Example use case: I/O pipeline

Keras has nice input pipeline classes

from keras.preprocessing.image import ImageDataGenerator

# Define a data generator with augmentation for train
train_data_generator = ImageDataGenerator(
    rotation_range=90.,
    zoom_range=0.1,
    channel_shift_range=0.1,
    fill_mode='nearest',
    horizontal_flip=True,
    vertical_flip=True,
    rescale=1. / 255.,
)

# Get a generator w/ augmented Data
train_generator = train_data_generator.flow_from_directory(
    TRAIN_DIR,
    target_size=input_shape[:2],
    batch_size=batch_size,
    class_mode='categorical',
    shuffle=True,
    seed=2018)

Example use case: Model

def my_first_model(input_shape, num_classes):
    # We use Sequential API to build this model

    model = Sequential()

    # Feature extractor 
    model.add(Conv2D(32, (3, 3), padding="same", 
            input_shape=input_shape))
    model.add(Activation('relu'))
    model.add(MaxPooling2D(pool_size=(2, 2)))

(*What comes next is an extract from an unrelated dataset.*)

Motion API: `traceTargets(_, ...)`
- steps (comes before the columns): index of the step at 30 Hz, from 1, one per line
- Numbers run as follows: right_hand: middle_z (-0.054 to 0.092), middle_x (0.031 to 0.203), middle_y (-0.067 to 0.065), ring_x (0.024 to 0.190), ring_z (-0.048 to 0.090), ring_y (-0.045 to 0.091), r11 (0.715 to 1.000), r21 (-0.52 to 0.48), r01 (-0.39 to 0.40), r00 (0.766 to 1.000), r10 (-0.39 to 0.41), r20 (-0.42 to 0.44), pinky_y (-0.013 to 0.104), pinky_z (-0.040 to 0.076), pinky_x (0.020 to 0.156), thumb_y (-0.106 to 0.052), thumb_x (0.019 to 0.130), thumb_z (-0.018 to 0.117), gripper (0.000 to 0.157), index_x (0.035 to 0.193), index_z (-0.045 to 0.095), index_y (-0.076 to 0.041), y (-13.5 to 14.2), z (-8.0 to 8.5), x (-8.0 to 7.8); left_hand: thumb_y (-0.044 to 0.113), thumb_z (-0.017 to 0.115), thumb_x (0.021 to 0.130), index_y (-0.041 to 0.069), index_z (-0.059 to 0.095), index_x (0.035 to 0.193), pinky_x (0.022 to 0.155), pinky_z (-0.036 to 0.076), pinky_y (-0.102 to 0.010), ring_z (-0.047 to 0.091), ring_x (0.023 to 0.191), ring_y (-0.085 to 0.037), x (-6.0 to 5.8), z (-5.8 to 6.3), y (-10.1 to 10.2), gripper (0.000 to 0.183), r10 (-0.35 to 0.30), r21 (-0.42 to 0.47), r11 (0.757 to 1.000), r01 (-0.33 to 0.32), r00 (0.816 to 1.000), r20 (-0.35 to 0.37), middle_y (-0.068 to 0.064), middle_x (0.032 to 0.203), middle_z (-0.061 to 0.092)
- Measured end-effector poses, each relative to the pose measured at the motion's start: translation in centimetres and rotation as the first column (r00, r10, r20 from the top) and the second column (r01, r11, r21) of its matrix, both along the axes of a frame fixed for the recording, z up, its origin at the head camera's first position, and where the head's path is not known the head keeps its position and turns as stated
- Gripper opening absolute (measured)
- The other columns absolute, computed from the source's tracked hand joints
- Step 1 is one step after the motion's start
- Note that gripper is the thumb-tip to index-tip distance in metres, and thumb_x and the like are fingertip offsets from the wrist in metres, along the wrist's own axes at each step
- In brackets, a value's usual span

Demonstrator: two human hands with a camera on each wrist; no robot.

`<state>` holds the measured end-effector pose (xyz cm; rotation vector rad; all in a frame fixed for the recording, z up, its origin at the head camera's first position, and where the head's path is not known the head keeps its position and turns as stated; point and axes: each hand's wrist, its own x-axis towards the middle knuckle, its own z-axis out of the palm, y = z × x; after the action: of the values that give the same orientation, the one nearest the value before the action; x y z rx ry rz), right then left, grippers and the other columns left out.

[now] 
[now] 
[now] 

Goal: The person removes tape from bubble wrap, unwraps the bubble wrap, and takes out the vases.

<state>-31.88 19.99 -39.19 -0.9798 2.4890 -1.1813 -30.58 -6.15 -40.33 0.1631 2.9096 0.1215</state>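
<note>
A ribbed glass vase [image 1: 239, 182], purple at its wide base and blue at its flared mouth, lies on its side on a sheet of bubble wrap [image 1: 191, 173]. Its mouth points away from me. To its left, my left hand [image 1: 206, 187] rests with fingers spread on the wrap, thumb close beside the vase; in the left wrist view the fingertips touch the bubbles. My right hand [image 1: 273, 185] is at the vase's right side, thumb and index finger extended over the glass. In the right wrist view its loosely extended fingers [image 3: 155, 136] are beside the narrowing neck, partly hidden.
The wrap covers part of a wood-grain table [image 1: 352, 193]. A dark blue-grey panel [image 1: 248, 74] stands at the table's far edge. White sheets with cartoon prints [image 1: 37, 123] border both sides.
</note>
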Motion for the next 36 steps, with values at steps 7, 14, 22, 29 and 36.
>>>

    model.add(Conv2D(32, (3, 3), padding="same"))
    model.add(Activation('relu'))
    model.add(MaxPooling2D(pool_size=(2, 2)))

    (...)

    # Feature bottleneck
    model.add(Flatten())

    # Classifier part
    model.add(Dense(64))
    model.add(Activation('relu'))
    model.add(Dropout(0.5))
    model.add(Dense(num_classes))
    model.add(Activation('softmax'))

    return model


model = my_first_model(input_shape, num_classes)

Example use case: Fit

from keras.optimizers import SGD

optimizer = SGD(lr=learning_rate, momentum=0.9, nesterov=True)

model.compile(
    loss='categorical_crossentropy',
    optimizer=optimizer,
    metrics=['categorical_accuracy'])

model.fit_generator(
    train_generator,
    steps_per_epoch=train_samples // batch_size,
    epochs=max_epochs,
    validation_data=valid_generator,
    validation_steps=valid_samples // batch_size,
    verbose=2)

Epoch 1/20
 - 20s - loss: 1.4208 - categorical_accuracy: 0.4743 - val_loss: 1.1377 - val_categorical_accuracy: 0.5941
Epoch 2/20
 - 19s - loss: 1.2167 - categorical_accuracy: 0.5628 - val_loss: 1.6693 - val_categorical_accuracy: 0.4429
Epoch 3/20
 - 19s - loss: 1.1094 - categorical_accuracy: 0.6151 - val_loss: 1.1680 - val_categorical_accuracy: 0.5710
Epoch 4/20
 - 18s - loss: 1.0156 - categorical_accuracy: 0.6482 - val_loss: 0.9768 - val_categorical_accuracy: 0.6467
Epoch 5/20
 - 18s - loss: 0.9369 - categorical_accuracy: 0.6791 - val_loss: 0.8757 - val_categorical_accuracy: 0.6658
Epoch 6/20
 - 19s - loss: 0.8891 - categorical_accuracy: 0.6953 - val_loss: 0.7800 - val_categorical_accuracy: 0.7062
Epoch 7/20
 - 18s - loss: 0.8277 - categorical_accuracy: 0.7112 - val_loss: 0.6462 - val_categorical_accuracy: 0.7843

(...)

Example use case: Evaluate w/ sklearn

# Generate predictions for the test set
y_pred, y_true = predict_generator_with_y_true(
    model, test_generator, steps=len(test_generator))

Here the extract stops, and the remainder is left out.